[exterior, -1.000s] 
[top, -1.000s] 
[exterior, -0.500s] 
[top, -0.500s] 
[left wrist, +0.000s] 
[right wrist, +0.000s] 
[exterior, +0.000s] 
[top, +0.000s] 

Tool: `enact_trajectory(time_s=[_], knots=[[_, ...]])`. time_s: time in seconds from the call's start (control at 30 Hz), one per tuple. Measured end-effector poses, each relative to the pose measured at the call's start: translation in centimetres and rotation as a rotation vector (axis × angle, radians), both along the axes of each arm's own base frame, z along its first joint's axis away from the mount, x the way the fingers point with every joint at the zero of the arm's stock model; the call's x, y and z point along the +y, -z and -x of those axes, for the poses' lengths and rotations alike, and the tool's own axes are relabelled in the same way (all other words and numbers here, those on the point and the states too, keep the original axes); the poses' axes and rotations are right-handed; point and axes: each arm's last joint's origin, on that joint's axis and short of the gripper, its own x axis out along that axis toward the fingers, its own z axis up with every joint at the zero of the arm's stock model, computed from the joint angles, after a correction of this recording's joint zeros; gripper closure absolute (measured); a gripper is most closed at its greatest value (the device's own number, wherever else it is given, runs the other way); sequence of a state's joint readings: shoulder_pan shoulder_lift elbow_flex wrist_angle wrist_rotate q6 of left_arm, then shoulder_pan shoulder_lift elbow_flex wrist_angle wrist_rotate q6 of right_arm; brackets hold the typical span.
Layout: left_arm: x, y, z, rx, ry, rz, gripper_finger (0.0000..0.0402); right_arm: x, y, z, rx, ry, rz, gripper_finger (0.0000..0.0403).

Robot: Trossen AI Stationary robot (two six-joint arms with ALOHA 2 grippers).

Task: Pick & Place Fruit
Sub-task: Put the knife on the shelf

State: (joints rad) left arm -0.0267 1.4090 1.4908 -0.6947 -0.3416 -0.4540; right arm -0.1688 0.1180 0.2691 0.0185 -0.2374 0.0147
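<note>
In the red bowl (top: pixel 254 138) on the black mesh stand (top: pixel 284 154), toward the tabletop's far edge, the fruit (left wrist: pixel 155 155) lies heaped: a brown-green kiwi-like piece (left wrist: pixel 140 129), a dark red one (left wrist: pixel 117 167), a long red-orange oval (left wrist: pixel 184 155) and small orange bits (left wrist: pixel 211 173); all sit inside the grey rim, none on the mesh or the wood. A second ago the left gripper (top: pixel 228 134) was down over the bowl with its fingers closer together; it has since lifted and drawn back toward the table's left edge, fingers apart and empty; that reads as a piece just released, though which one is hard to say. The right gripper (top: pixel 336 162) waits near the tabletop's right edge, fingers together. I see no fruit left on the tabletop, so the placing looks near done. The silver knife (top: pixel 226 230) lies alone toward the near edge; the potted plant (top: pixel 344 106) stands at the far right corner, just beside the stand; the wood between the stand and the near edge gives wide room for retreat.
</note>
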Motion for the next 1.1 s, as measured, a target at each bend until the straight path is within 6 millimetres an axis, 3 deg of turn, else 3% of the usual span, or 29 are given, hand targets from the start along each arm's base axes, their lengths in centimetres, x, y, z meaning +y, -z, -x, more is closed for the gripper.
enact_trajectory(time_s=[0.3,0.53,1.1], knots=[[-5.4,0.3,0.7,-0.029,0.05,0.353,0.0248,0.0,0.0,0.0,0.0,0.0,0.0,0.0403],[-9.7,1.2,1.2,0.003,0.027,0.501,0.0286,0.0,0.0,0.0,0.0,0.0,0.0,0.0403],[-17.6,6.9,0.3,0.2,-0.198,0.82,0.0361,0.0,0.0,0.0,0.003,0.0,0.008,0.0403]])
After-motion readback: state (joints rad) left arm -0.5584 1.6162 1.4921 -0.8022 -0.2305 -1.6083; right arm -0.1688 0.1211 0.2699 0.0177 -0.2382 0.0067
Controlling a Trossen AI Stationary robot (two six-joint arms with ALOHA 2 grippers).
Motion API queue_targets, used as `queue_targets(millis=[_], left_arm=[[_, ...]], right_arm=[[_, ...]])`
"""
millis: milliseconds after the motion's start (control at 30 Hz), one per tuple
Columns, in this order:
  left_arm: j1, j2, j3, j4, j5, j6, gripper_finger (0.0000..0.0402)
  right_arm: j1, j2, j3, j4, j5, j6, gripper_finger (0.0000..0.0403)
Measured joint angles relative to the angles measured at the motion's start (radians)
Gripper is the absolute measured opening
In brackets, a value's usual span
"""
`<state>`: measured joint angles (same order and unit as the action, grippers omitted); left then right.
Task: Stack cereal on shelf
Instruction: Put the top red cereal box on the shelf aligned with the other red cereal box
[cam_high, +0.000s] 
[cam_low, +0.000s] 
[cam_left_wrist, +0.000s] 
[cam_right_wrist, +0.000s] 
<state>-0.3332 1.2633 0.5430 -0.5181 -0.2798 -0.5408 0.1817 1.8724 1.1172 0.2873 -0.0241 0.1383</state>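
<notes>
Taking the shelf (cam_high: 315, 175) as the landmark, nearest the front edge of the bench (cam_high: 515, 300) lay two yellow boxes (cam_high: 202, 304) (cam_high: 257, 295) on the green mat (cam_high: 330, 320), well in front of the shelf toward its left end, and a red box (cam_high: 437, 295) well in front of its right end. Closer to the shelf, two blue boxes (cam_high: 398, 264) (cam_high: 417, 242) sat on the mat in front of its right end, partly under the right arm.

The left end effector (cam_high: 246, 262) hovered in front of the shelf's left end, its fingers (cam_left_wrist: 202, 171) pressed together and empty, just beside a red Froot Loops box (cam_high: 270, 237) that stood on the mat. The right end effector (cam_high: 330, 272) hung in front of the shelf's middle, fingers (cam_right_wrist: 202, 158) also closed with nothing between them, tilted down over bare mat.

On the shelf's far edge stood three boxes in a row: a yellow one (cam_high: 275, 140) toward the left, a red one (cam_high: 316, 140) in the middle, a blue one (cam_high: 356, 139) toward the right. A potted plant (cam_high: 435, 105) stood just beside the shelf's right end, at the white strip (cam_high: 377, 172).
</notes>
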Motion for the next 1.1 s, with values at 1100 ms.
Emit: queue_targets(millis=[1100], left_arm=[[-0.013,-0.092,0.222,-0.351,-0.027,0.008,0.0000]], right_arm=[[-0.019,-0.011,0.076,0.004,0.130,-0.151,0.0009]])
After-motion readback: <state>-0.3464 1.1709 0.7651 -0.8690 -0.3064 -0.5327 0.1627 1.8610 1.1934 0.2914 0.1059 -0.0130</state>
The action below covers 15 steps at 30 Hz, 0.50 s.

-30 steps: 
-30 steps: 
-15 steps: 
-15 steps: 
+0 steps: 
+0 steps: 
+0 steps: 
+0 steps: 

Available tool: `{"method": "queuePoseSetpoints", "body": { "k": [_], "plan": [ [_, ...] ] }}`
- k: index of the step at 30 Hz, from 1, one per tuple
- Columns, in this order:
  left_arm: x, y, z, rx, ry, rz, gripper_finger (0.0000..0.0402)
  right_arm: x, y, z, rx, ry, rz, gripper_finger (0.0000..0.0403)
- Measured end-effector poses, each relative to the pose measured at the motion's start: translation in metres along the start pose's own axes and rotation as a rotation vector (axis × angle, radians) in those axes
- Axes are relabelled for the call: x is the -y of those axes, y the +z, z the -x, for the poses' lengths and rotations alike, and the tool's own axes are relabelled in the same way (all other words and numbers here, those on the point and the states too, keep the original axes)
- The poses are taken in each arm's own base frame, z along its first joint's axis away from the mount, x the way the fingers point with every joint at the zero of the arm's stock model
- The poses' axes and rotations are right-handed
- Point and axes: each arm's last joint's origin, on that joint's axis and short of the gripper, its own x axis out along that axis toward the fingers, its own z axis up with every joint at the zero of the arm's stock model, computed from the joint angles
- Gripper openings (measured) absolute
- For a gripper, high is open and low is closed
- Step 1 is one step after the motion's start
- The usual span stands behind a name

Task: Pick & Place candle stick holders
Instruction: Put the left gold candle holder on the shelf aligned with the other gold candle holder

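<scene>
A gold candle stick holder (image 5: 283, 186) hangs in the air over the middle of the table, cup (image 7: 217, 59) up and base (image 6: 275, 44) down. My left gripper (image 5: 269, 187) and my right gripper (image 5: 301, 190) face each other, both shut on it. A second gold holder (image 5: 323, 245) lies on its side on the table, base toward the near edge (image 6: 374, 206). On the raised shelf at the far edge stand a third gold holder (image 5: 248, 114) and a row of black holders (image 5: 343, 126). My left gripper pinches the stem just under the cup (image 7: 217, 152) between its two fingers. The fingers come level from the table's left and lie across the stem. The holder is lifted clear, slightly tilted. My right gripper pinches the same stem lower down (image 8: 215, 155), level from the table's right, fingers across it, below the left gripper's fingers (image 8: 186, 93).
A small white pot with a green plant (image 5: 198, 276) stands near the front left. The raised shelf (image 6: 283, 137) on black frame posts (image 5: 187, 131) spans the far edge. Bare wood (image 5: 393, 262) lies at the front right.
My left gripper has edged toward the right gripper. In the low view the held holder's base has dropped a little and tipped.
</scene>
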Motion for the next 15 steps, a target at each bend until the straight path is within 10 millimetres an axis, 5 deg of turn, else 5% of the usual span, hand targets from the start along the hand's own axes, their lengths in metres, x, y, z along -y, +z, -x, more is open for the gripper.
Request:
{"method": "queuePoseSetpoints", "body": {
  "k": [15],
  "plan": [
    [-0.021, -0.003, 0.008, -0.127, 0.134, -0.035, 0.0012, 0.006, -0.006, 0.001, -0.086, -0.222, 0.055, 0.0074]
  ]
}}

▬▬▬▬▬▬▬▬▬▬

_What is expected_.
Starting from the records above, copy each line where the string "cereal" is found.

_Written solution_.
Task: Stack cereal on shelf
Instruction: Put the top red cereal box on the shelf aligned with the other red cereal box

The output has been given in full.